The empirical evaluation demonstrates the effectiveness of MMRet trained on MegaPairs:
- Zero-shot CIR: MMRet models achieved state-of-the-art performance on four popular benchmarks: CIRCO [ICCV 2023], CIRR [ICCV 2021], FashionIQ [CVPR 2021], and GeneCIS [CVPR 2023]. MMRet-MLLM, in particular, set new SOTA records on CIRCO, CIRR, and GeneCIS, significantly surpassing previous models including proprietary ones.
- MMEB Performance: Evaluated on the Massive Multimodal Embedding Benchmark (MMEB) [arXiv (2410.05160)] across 36 datasets covering Classification, VQA, Retrieval, and Grounding. MMRet-MLLM achieved the highest overall zero-shot performance. When fine-tuned on MMEB training data, MMRet-MLLM further improved, achieving state-of-the-art overall performance and notable gains on out-of-distribution (OOD) datasets, highlighting the strong generalization capabilities imparted by training on MegaPairs.

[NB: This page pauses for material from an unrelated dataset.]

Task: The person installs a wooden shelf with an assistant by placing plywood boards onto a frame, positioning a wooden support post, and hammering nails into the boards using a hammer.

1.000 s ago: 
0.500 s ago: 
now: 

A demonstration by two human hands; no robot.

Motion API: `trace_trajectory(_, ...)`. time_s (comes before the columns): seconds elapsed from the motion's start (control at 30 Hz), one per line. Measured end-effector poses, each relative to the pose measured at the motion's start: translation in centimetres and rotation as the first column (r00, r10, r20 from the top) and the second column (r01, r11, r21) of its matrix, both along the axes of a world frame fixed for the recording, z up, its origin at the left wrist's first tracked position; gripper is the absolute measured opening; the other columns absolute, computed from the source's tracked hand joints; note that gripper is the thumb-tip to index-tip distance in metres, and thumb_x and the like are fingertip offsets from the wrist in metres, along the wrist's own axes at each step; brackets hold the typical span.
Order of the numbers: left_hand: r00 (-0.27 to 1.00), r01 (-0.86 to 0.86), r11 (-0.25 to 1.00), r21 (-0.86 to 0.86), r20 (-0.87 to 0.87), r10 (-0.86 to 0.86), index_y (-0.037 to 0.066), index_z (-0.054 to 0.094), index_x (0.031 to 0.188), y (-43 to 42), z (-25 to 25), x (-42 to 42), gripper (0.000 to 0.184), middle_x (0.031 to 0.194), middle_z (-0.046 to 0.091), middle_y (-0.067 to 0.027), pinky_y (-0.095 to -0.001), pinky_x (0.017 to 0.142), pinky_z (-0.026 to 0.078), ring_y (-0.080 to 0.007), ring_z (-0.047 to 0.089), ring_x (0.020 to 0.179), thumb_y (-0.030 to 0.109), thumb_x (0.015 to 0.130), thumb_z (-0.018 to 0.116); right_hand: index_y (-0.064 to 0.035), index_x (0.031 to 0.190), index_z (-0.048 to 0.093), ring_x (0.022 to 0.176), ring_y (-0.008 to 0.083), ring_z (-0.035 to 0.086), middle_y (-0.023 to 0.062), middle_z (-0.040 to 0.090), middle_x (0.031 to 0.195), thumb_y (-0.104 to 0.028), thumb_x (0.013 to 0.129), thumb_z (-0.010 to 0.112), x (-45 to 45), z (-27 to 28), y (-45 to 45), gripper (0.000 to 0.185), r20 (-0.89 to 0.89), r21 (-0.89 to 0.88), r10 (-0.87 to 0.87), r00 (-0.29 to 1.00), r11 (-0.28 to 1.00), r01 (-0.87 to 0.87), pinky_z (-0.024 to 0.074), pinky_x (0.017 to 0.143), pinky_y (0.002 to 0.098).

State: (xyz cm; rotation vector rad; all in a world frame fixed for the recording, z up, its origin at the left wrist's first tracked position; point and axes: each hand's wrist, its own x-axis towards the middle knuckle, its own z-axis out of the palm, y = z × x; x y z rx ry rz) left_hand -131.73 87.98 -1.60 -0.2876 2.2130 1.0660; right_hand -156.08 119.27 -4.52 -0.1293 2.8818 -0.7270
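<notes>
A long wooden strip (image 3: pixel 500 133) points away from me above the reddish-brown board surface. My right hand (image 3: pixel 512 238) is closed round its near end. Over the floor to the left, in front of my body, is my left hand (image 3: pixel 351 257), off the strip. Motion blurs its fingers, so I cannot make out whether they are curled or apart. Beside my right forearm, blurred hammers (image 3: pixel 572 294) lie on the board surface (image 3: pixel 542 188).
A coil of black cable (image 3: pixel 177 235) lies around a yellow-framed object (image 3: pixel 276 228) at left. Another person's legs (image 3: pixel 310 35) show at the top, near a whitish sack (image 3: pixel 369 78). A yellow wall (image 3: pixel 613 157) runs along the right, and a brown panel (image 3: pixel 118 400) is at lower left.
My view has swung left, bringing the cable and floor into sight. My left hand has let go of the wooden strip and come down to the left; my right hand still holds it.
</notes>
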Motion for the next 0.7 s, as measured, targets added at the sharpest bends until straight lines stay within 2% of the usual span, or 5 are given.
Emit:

The paper argues that using open-source models and general image corpora makes the MegaPairs data synthesis method highly scalable and cost-effective, facilitating continuous improvement in multimodal retrieval. The generated dataset, trained models, and the data synthesis pipeline are planned for public release.
Potential limitations include the possibility of exploring even more diverse pairing methods beyond the three used, such as incorporating advanced text retrievers or image-text retrieval strategies. The authors also provide an ethics statement, acknowledging efforts to filter harmful content from the source image corpus and discouraging the use of models for sensitive content.